Interest free solar loans in Tasmanaia

Image: moerschy

Tasmania’s Minister For Energy announced yesterday the Tasmanian Energy Efficiency Loan Scheme (TEELS) program, which offers interest-free finance to households and small businesses, will be extended for another year.

The TEELS scheme was originally launched in May last year, then had its funding doubled in June 2017. The program, which was due to close today, has been extended due to an additional $20 million dollars being made available.

“This is great news for households and small businesses that had not previously taken advantage of this scheme to purchase energy efficiency products,” said Minister Barnett. “It is also great news for businesses selling and installing energy efficiency products.”

Eligible purchases include:

  • Solar power systems
  • Solar hot water systems
  • Reverse-cycle air conditioners
  • Insulation for ceilings and floors
  • Double glazed windows
  • Blockout curtains, blinds and pelmets
  • Minimum 3-star energy rated fridge, freezers and washing machines
  • Lighting upgrades (e.g from CFL to LED)
  • Irrigation pumps for small businesses
  • Building upgrades for small businesses

The minimum finance value for households is $500, with the maximum value set at $10,000. For small business, the minimum is $500, with a maximum of $40,000. For the $500 – $10,000 range, the interest-free period is 36 months and for the $10,001 – $40,000 range, 5 years. Under the scheme, a small business is considered a commercial enterprise that has energy usage of less than 150 MWh per annum.

With the cost of both home and commercial solar dropping further since the scheme was originally announced, households and small businesses should be able to get more solar energy bang for their loan bucks. Applicants also aren’t limited to a single product from the above list.
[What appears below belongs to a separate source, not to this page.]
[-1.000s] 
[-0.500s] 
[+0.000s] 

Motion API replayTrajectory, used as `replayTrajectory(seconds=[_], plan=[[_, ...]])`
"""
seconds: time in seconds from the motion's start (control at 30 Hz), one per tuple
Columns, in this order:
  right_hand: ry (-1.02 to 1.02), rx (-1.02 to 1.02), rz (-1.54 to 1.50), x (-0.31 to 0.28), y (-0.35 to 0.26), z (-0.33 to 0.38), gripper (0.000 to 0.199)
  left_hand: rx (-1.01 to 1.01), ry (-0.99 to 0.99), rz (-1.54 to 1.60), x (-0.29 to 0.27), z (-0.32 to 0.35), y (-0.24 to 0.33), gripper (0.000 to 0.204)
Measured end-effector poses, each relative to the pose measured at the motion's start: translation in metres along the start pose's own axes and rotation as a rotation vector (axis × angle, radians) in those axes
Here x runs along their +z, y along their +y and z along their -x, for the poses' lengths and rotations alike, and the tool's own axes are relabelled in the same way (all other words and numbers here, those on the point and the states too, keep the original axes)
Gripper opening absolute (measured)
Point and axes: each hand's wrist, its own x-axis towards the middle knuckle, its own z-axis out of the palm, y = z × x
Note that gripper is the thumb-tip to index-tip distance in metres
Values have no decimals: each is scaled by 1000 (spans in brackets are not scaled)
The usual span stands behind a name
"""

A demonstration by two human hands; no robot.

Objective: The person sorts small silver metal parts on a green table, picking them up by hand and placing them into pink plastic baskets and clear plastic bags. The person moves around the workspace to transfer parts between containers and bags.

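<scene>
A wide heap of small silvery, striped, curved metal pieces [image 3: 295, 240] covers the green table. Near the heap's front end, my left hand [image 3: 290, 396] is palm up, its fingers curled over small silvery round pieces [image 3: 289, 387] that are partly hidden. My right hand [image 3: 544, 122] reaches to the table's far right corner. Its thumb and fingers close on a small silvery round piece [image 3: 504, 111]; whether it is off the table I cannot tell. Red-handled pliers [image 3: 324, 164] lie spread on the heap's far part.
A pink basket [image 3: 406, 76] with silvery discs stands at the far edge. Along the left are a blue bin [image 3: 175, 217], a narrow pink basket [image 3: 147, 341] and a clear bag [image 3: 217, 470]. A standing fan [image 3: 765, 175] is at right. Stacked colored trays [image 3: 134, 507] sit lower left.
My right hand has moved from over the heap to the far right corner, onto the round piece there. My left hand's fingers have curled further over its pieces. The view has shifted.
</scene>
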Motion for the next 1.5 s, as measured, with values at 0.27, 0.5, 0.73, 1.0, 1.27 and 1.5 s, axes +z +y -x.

The scheme is a joint initiative of the Tasmanian Government, Aurora Energy and Westpac. It will now run until April 30 next year, or when funding is exhausted (whichever comes first). Full details, qualifying products and eligibility criteria can be viewed here. At the time of writing, the TEELS site was still indicating an application close date of today.

According to the State Government, $18 million in loans had been approved for 2,295 successful applicants up until early April. A breakdown wasn’t provided yesterday but of the more than 1500 initial applications in the first month or so after launch, 1,000+ applications were seeking funding for the installation of solar panels.

Related: Tips For Financing Solar Systems

About Michael Bloch

Michael caught the solar power bug after purchasing components to cobble together a small off-grid PV system in 2008. He's been reporting on Australian and international solar energy news ever since.

Comments

  1. Warwick Sands says

    Hi Michael,
    Somewhat off topic but I have noticed while wandering around the aisles of white goods stores that no fridge seems to have a star rating above three.

    Am I visiting the wrong stores or is there something significant in the way the ratings are created?

    In these days of wonder materials one would think that 5 star fridges would be common.

    Thanks for the blog, I enjoy it muchly.

    • Ronald Brakels says

      Hi Warwick, Ronald here.

      There are refrigerators with more than 3 star ratings available in Adelaide, but they do tend to carry a hefty premium. I wrote about replacing my refrigerator at the start of the year here:

      https://www.solarquotes.com.au/blog/buy-an-energy-efficient-fridge/

      But note a modern fridge with only a 3 star rating should be far more energy efficient than the average fridge sold 20 years ago.

      • It might also be worth noting that the star ratings for different appliances are periodically recalibrated downwards, presumably to encourage raising efficiency standards.

        I see that as being a bit problematic – surely for some appliances there is a finite limit to maximum efficiency (e.g. the Carnot limit for heat engines, the Betz limit for wind turbines etc. etc.) and spending more and more money to improve standards will yield lower and lower incremental gains?

        • Ronald Brakels says

          There are limits, but while various government programs around the world encourage energy efficiency — for example Japan’s Top Runner program has saved the world a vast amount of energy — generally it’s a private decision whether or not a company will take the extra effort and expense to produce a more energy efficient appliance and get that extra star or half star.